Global Ktable changelog topic retention vs Kafka topic retention

Hi,

If we create Global Ktable from topic that has retention of 7days, What will be the retention of Ktable change log topic?

I see option to set different retention value for changelog topic during ktable creation.

//code
Map<String, String> topicChangelogConfig = new HashMap<>();
topicChangelogConfig.put(TopicConfig.CLEANUP_POLICY_CONFIG, “compact,delete”);
topicChangelogConfig.put(TopicConfig.RETENTION_MS_CONFIG, String.valueOf(GLOBAL_TABLE_RETENTION_PERIOD));

    // Create Customer Details Global KTable
    kStreamBuilder.globalTable(
            CustomerDataTopic,
            Materialized.<String, Customer, KeyValueStore<Bytes, byte[]>>as(FLIGHT_DETAILS_STORE)
                    .withKeySerde(Serdes.String())
                    .withValueSerde(customerDataSerde)
                    .withLoggingEnabled(topicChangelogConfig)
    );

Multiple questions:

  1. Can we have more retention on the ktable change log topic than the inbound topic?
    Like topic having 7 days retention, and Ktable change log topic having 60days.

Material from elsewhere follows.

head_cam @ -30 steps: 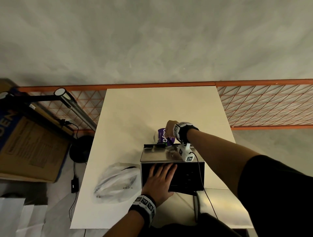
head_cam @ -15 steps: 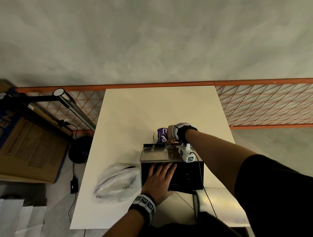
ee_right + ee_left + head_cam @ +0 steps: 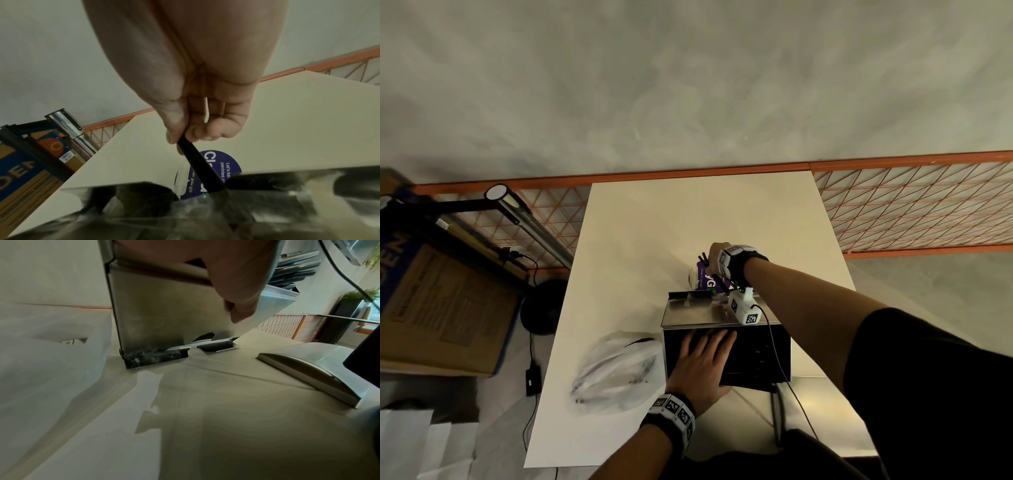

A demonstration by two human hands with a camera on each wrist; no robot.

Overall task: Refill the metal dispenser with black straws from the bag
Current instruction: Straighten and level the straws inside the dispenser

Is it even valid?

  2. Also, I don’t see Changelog topic created to hold state store for this global Ktable on the broker. What happens in case of failure? Does it read from source topic again?

  3. I read from documentation, that Global KTable is only suitable for static data or data not changing frequently. Will it be slow to read from the store if the data is changing frequently?

Thanks in advance.

For a global-KTable, there is no additional changelog topic, but it’s input topic is it’s changelog. Thus, the changelog topic should be configured with log-compaction, and not with retention.

(Globa) KTables do not support TTL, and thus there is no concept of data retention.

Can we have more retention on the ktable change log topic than the inbound topic?

No, because there is no additional changelog topic.

Also, I don’t see Changelog topic created to hold state store for this global Ktable on the broker. What happens in case of failure? Does it read from source topic again?

Yes, on restore, the input topic will be used.

I read from documentation, that Global KTable is only suitable for static data or data not changing frequently. Will it be slow to read from the store if the data is changing frequently?

It has nothing to do with “speed”. It’s more about semantics. A global KTable is not “time synchronized” with other topics, and thus, if data changes often, you basically get non-deterministic behavior, and if you re-process input data, your result might change on every re-run.

Thank you @mjsax !

I am finding it difficult to design our topology.

We have 2 topics(A, B), both are getting events from same APP at high volume. I am trying to create streams application to add data from topic B in to Topic A based on some key match, and it is one-to-many mapping between the event in A and event in B.

Problem is, when APP is generating events to Topic B, it will also generate events to topic A, but there is no way to link them. We need to match event in topic A with the corresponding event from Topic B. We are getting date when the event is generated in both events, we want to use that date to match.

Approach 1:
I created Global KTable store on topic B to hold all the events, and started KStream on Topic A, added transformer, inside transformer, I am generating the keys needed to pull event from Global Ktable store of topic B, using interactive queries.

It is not working as expected, when I do store.get() using query API, it is giving old records from store.

Approach 2:

If i move to Ktable instead of global Ktable, it will be problematic, because each instance will only process partial data, and interactive query on the store will only return data processed by that instance.

How do I store data coming from topic B(which is changing a lot) in a consistent way and have the ability to query it?

Thank you for helping me.

inside transformer, I am generating the keys needed to pull event from Global Ktable store of topic B, using interactive queries.

This does not sound right… IQ API should not be used from inside a Transformer.

We are getting date when the event is generated in both events, we want to use that date to match.

Sounds like you need to re-partition the data based on the date – this allows you to co-partition both input topics, do the a “local” computation.

I does not sound like as your input is actually a changelog topic, but it’s an event topic? Ie, the data might not be keyed and there is no notion of deletes? – For this case, you might want to use a Processor/Transformer with attached state store, and manage the state manually (including delete stuff you don’t need any longer).

I am creating stream on topic B, and then using process() method, with “ProcessorSupplier”, and it is reading from Interactive query ApI to read from topic A global table.

As suggested by you, I will try with attaching the global K-table state store, instead of using IQ API. What is the best use case of using IQ API?

You are correct, both topic A and topic B are regular topics not chnagelog topics, both are getting events at high rate, and I need to transform event A with data in event B.

Can I still use global Ktable for this, as data is changing at high rate?

Thank you for your responses!

What is the best use case of using IQ API?

The idea of IQ is to query state from outside.

You are correct, both topic A and topic B are regular topics not chnagelog topics, both are getting events at high rate, and I need to transform event A with data in event B.

Can I still use global Ktable for this, as data is changing at high rate?

From a “high rate” POV, yes, but it seems if there is no updates but only new events (ie, new keys get inserted), the state store would just grow unbounded?